[Data records]
###

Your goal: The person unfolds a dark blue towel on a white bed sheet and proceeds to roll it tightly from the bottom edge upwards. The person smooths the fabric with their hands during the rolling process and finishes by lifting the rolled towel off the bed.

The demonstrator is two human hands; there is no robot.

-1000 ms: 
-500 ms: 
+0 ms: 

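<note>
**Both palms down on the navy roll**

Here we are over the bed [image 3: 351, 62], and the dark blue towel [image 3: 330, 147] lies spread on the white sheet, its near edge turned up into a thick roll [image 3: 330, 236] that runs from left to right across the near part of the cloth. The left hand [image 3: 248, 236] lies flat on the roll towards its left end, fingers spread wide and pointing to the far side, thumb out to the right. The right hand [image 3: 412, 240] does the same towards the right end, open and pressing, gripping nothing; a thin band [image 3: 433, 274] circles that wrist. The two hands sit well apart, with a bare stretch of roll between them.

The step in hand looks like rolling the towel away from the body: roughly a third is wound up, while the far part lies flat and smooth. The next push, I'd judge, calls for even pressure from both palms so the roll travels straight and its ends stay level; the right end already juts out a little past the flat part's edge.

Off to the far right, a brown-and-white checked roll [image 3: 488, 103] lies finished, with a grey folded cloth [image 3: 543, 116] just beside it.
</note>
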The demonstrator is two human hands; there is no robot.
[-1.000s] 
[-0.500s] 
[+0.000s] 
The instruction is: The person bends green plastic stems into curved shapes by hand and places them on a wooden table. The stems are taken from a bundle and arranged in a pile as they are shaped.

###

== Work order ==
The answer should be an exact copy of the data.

== Written response ==
Your goal: The person unfolds a dark blue towel on a white bed sheet and proceeds to roll it tightly from the bottom edge upwards. The person smooths the fabric with their hands during the rolling process and finishes by lifting the rolled towel off the bed.

The demonstrator is two human hands; there is no robot.

-1000 ms: 
-500 ms: 
+0 ms: 

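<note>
**Both palms down on the navy roll**

Here we are over the bed [image 3: 351, 62], and the dark blue towel [image 3: 330, 147] lies spread on the white sheet, its near edge turned up into a thick roll [image 3: 330, 236] that runs from left to right across the near part of the cloth. The left hand [image 3: 248, 236] lies flat on the roll towards its left end, fingers spread wide and pointing to the far side, thumb out to the right. The right hand [image 3: 412, 240] does the same towards the right end, open and pressing, gripping nothing; a thin band [image 3: 433, 274] circles that wrist. The two hands sit well apart, with a bare stretch of roll between them.

The step in hand looks like rolling the towel away from the body: roughly a third is wound up, while the far part lies flat and smooth. The next push, I'd judge, calls for even pressure from both palms so the roll travels straight and its ends stay level; the right end already juts out a little past the flat part's edge.

Off to the far right, a brown-and-white checked roll [image 3: 488, 103] lies finished, with a grey folded cloth [image 3: 543, 116] just beside it.
</note>
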The demonstrator is two human hands; there is no robot.
[-1.000s] 
[-0.500s] 
[+0.000s] 
The instruction is: The person bends green plastic stems into curved shapes by hand and places them on a wooden table. The stems are taken from a bundle and arranged in a pile as they are shaped.

This completes the required output.